**TASK GOAL:** Set down exactly the first line of the entries and every line after it, through the line with "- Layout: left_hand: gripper".
──────── STUDY MATERIAL ────────
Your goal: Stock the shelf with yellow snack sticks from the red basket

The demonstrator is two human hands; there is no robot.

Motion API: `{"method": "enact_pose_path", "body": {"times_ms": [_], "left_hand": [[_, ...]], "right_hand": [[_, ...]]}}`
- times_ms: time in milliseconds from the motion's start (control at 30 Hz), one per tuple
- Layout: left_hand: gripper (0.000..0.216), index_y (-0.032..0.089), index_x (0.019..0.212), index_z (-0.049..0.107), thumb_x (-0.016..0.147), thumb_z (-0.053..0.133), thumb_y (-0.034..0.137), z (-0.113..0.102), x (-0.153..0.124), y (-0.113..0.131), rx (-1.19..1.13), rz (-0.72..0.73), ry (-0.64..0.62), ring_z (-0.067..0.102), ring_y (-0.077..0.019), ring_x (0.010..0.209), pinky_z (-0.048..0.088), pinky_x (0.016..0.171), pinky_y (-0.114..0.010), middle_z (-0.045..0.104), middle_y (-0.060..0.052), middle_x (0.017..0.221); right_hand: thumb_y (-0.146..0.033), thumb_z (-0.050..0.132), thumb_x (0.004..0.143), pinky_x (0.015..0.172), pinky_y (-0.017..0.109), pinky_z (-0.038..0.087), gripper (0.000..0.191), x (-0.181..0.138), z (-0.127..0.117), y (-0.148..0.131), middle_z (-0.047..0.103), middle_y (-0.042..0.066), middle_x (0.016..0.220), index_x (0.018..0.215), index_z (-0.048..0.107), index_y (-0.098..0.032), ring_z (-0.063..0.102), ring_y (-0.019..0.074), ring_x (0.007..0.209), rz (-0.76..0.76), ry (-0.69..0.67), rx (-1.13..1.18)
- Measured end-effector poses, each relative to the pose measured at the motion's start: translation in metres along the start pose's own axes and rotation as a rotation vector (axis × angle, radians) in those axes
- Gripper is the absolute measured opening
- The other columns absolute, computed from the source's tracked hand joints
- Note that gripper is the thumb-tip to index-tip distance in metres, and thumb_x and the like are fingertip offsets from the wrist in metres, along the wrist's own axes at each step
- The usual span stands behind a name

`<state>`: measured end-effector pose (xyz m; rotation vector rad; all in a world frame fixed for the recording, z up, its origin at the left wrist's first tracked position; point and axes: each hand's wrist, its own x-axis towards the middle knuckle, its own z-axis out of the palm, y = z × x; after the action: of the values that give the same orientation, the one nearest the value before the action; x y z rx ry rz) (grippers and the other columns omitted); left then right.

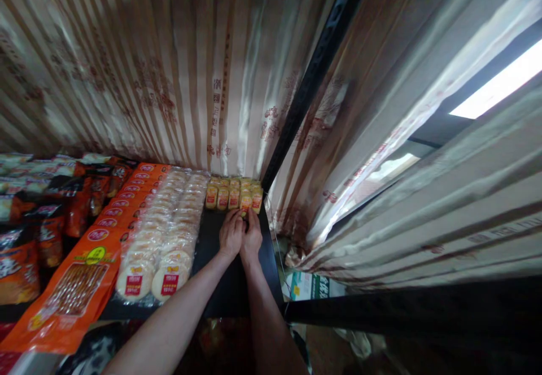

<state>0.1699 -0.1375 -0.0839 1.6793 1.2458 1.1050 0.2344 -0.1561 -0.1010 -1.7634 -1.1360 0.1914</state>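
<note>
Both my arms reach forward onto a dark shelf (231, 290). My left hand (231, 232) and my right hand (252, 235) lie side by side, fingers curled together around a small yellow snack pack (245, 204). That pack sits at the front of a row of similar yellow-and-red snack packs (223, 194) lined up against the back of the shelf. Just left of my hands lie two rows of round rice crackers (169, 234) in clear wrappers.
Orange snack bags (80, 284) lie in a row left of the crackers, with darker red and black bags (46, 228) further left. A striped patterned curtain (178, 64) hangs behind. A black shelf post (313, 75) rises at the right corner.
</note>
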Motion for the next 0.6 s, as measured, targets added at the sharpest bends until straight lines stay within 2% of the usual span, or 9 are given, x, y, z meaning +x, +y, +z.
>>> {"method": "enact_pose_path", "body": {"times_ms": [167,300,467,600], "left_hand": [[0.031,0.016,0.106,0.059,0.084,0.038,0.017,0.001,-0.002,0.000,0.006,0.047,0.064,0.053,-0.0155,0.110,0.039,0.103,-0.034,0.056,-0.009,0.116],[0.025,0.016,0.095,0.061,0.082,0.039,0.016,0.000,-0.004,0.005,0.006,0.077,0.123,0.055,-0.0167,0.104,0.043,0.099,-0.034,0.057,-0.010,0.108],[0.022,0.013,0.087,0.061,0.080,0.040,0.012,-0.005,-0.009,0.022,0.015,0.088,0.065,0.058,-0.0163,0.096,0.046,0.092,-0.031,0.059,-0.011,0.100],[0.024,0.012,0.089,0.061,0.082,0.038,0.013,-0.010,-0.021,0.033,0.059,0.022,0.018,0.058,-0.0165,0.090,0.046,0.088,-0.031,0.062,-0.010,0.094]], "right_hand": [[-0.017,0.038,0.079,0.097,0.037,0.042,0.046,0.000,-0.001,0.002,0.053,0.014,0.126,0.120,0.056,-0.012,0.049,0.0208,0.117,-0.059,0.058,0.048],[-0.017,0.037,0.078,0.093,0.036,0.045,0.040,-0.001,-0.004,0.002,0.056,0.015,0.119,0.107,0.064,-0.013,0.053,0.0208,0.111,-0.083,0.141,0.092],[-0.019,0.037,0.078,0.090,0.036,0.046,0.036,-0.006,-0.012,-0.002,0.058,0.015,0.113,0.098,0.067,-0.013,0.056,0.0204,0.102,-0.039,0.157,0.100],[-0.022,0.040,0.077,0.086,0.034,0.047,0.032,-0.015,-0.021,-0.011,0.063,0.013,0.105,0.092,0.067,-0.015,0.059,0.0198,0.096,-0.013,0.142,0.137]]}}
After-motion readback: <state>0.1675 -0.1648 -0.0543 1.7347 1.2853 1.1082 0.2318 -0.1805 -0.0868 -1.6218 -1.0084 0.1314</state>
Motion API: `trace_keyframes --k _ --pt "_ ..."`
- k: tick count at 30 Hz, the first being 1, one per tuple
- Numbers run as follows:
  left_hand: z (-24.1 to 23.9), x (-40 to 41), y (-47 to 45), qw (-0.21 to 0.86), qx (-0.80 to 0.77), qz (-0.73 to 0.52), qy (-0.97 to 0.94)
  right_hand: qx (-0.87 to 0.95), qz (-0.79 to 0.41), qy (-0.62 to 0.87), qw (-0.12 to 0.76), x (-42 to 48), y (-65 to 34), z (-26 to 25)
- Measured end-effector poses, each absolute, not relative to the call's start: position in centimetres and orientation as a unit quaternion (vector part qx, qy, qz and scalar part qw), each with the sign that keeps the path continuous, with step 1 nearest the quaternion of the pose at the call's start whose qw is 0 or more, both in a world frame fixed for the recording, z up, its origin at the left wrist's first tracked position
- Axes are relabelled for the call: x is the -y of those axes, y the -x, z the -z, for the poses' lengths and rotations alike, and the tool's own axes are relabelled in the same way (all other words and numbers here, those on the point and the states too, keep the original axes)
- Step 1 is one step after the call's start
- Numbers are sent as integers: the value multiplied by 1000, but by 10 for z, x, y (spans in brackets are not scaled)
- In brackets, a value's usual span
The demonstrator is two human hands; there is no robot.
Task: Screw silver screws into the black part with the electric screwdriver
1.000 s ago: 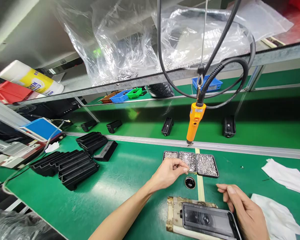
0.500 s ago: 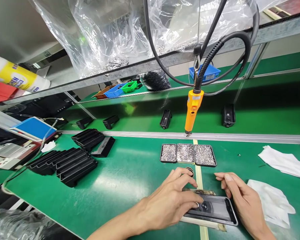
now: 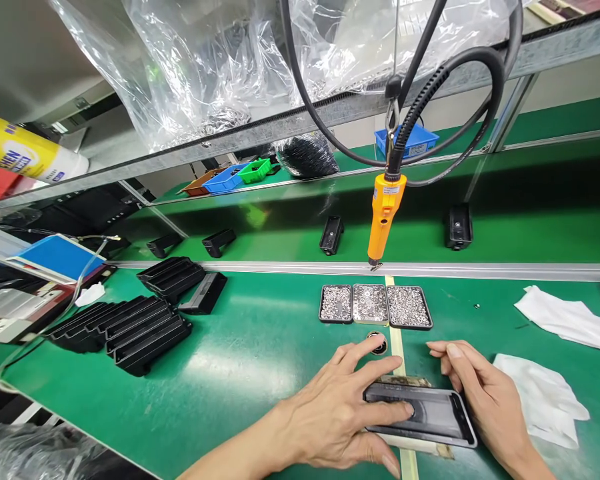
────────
**TASK RESULT:**
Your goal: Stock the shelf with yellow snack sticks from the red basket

The demonstrator is two human hands; there is no robot.

Motion API: `{"method": "enact_pose_path", "body": {"times_ms": [_], "left_hand": [[_, ...]], "right_hand": [[_, ...]]}}`
- times_ms: time in milliseconds from the motion's start (control at 30 Hz), one per tuple
- Layout: left_hand: gripper (0.000..0.216), index_y (-0.032..0.089), index_x (0.019..0.212), index_z (-0.049..0.107), thumb_x (-0.016..0.147), thumb_z (-0.053..0.133), thumb_y (-0.034..0.137), z (-0.113..0.102), x (-0.153..0.124), y (-0.113..0.131), rx (-1.19..1.13), rz (-0.72..0.73), ry (-0.64..0.62), ring_z (-0.067..0.102), ring_y (-0.077..0.019), ring_x (0.010..0.209), pinky_z (-0.048..0.088), pinky_x (0.016..0.171), pinky_y (-0.114..0.010), middle_z (-0.045..0.104), middle_y (-0.060..0.052), middle_x (0.017..0.221); right_hand: thumb_y (-0.146..0.033), thumb_z (-0.050..0.132), thumb_x (0.004..0.143), pinky_x (0.015..0.172), pinky_y (-0.017..0.109), pinky_z (-0.038..0.087), gripper (0.000..0.191), x (-0.181..0.138), z (-0.127..0.117), y (-0.148..0.131), middle_z (-0.047..0.103), middle_y (-0.042..0.066), middle_x (0.016..0.220), index_x (0.018..0.215), index_z (-0.048..0.107), index_y (-0.098..0.032), ring_z (-0.063..0.102), ring_y (-0.019..0.074), ring_x (0.007..0.209), rz (-0.76..0.76), ry (-0.69..0.67), rx (-1.13..1.18)

Work on the exercise is now finished.